Blog entry for:
Sat, May 28, 2016 08:27:51 AM
⌕ as i understand ⌖
posted: Sat, May 28, 2016 08:27:51 AM
this is a head scratcher for me, as WTF does this title have to do with humility and being the person i have always wanted to be. every now and again i get locked into circular logic and last year, i whined about the line, “who my HIGHER POWER intended me to be,” as being all about predestination and all. i am still more than a bit resistant to that notion, predestination that is. on this side of STEP 11, however i see that my “true” will for me, is to become the person i have always wanted to be. whether that is the predestination or just growth, i really do not care these days. i know today that i am okay, just the way i am, right here and right now. whether or not i was set upon this path by am “invisible hand,” really does not matter, at least just for today.
which brings me to another troubling concept in this reading, the notion that IF GOD created me this way, i must be okay. i find that a bit disturbing on several levels. why i cannot be okay, if i am just a result of a random combination of genetic material that occurred in the instant the spark of life filled the zygote, that was created within the womb of my Mother? why do i need to seek permission from a HIGHER POWER to be okay with how i am made today? why do i need that sort of validation? before i get rolling down a path that feels as if i am dissing religion and various other paths to spirituality, let me say this, i believe that every one of us has a right, divine or mundane, to seek whatever spiritual path that fits us the best. for me, the word GOD means, the POWER that fuels my recovery. whether or not there is a creative intelligence, as part of that POWER is not relevant to me. i know that POWER provides me everything i need to stay clean today and to thrive in this new manner of living. as one can see, the path i am upon may seem to be at odds with the one that the majority of my peers are upon. i would venture to say not at odds, just very different and in that difference, i need to redefine my vision in a way that they can understand where i am going and how i see the world beyond the mundane.

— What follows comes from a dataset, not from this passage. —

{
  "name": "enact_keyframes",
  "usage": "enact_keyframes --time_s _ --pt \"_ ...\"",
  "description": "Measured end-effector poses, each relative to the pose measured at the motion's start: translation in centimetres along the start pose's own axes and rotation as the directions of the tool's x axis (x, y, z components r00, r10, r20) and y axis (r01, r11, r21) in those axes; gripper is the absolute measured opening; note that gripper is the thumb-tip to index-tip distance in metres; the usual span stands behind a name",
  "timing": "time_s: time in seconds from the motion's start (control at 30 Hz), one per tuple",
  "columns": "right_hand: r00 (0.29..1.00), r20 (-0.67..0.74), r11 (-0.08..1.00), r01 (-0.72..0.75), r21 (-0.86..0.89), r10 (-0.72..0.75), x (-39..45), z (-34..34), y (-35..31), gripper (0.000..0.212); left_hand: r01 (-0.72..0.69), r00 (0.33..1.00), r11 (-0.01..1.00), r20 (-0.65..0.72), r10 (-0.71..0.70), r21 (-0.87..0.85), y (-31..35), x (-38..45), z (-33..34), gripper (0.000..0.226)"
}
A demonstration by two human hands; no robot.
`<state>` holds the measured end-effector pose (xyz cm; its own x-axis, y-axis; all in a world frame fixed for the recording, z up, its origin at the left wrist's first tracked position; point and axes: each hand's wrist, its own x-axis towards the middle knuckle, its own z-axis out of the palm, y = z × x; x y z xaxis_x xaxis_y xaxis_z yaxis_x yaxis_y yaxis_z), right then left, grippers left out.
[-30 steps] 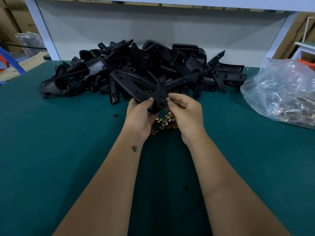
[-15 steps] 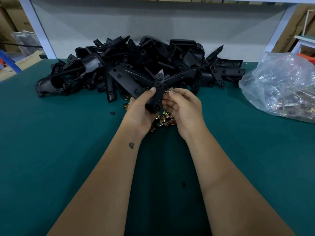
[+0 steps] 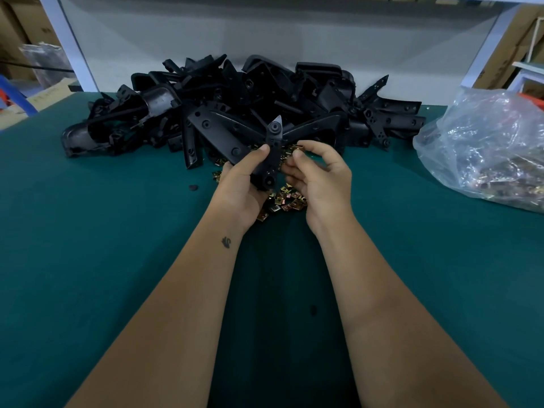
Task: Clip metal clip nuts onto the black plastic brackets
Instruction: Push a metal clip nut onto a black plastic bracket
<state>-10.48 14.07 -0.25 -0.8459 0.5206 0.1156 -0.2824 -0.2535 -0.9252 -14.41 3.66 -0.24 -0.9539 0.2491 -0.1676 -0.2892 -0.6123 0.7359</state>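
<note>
Nearest the person, the green mat (image 3: 88, 290) lies bare between the forearms, giving room to draw the hands back toward six o'clock. The left hand (image 3: 240, 189) grips one black bracket (image 3: 272, 154) upright, thumb curled over its face, just above the loose clip nuts (image 3: 284, 201) scattered on the mat. The right hand (image 3: 319, 175) sits at the bracket's three o'clock edge with fingers curled toward it; whether it pinches a nut is too small to tell. The step looks like seating a clip on that edge, so the next move calls for lining the clip's mouth with the edge and pushing it home. At twelve o'clock the bracket pile (image 3: 250, 107) blocks forward reach; at two o'clock a plastic bag (image 3: 485, 148) crowds the right.
</note>
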Motion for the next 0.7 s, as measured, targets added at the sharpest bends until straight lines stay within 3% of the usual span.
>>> enact_keyframes --time_s 0.27,0.7 --pt "1.0 -0.024 0.997 -0.008 0.07 0.01 0.18 0.4 -0.14 0.009 -0.018 0.999 0.998 0.028 0.016 0.063 -0.03 0.14 -0.03 0.062" --pt "0.997 0.07 0.983 -0.046 0.178 0.034 0.24 0.04 -0.44 0.016 -0.093 0.988 0.978 0.142 0.067 0.185 -0.54 0.28 -0.43 0.063"
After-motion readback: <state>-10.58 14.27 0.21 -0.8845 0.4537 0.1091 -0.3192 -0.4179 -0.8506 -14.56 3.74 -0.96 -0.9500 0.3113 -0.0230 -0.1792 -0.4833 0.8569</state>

which brings me back to the point why do i need to seek any sort of outside validation to be okay with the way i am constructed? Lady Gaga was born that way, and i was born this way, and quite honestly when i think about i have been billions of years in the making, with my essential parts being brought forth in the Big Bang, that kicked this whole process off. the components that have been arranged into me, are the result of processes that are beyond my ken and whether it was divine intervention or random chance, they are what i am today. i know for some, that feels like a cold and sterile view of how we can to be. for me, however,. i celebrate that out of all the uncountable outcomes, that i have arrived here, just as i am today, physically, spiritually and emotionally. there does not need to be a creative intelligence, even though there certainly might be, or a plan beyond my understanding. i celebrate the improbability of my existence, instead of seek an explanation.

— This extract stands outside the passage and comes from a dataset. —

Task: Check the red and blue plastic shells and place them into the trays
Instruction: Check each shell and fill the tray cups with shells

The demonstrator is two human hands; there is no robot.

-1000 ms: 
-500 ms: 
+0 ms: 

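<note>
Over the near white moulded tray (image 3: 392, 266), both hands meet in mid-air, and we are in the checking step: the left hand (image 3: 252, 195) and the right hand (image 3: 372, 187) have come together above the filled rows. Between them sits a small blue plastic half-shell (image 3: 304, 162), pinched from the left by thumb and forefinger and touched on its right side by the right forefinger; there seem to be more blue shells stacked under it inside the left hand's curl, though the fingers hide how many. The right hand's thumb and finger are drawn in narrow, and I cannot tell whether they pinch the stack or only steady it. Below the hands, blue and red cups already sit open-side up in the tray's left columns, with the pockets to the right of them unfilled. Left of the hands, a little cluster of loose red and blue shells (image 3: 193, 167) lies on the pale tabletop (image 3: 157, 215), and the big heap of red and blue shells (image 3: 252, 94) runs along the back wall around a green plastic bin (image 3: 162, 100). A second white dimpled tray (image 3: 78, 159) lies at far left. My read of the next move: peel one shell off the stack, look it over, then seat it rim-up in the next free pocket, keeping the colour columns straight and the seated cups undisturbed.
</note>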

the long way around to where i was going, but sometimes, i need to write all of that to see where i was going. ,my destination seems to always have been, humility , for me anyhow, means i am okay, exactly as i am in this moment. i have elements of being a spiritual guru and being and a$$hole. i can be enlightened and ignorantly dense and obtuse. i can be caring and apathetic, optimistic and cynical, and i can be any or all of these things in any given slice of time. all of those are me and i am all of those, and today, i am more than just a collection of all my traits, defects and assets. in a sense i am greater than the sum of all my parts, that all of them contribute more than i can enumerate. today, i really am okay, being all of that that and so much more.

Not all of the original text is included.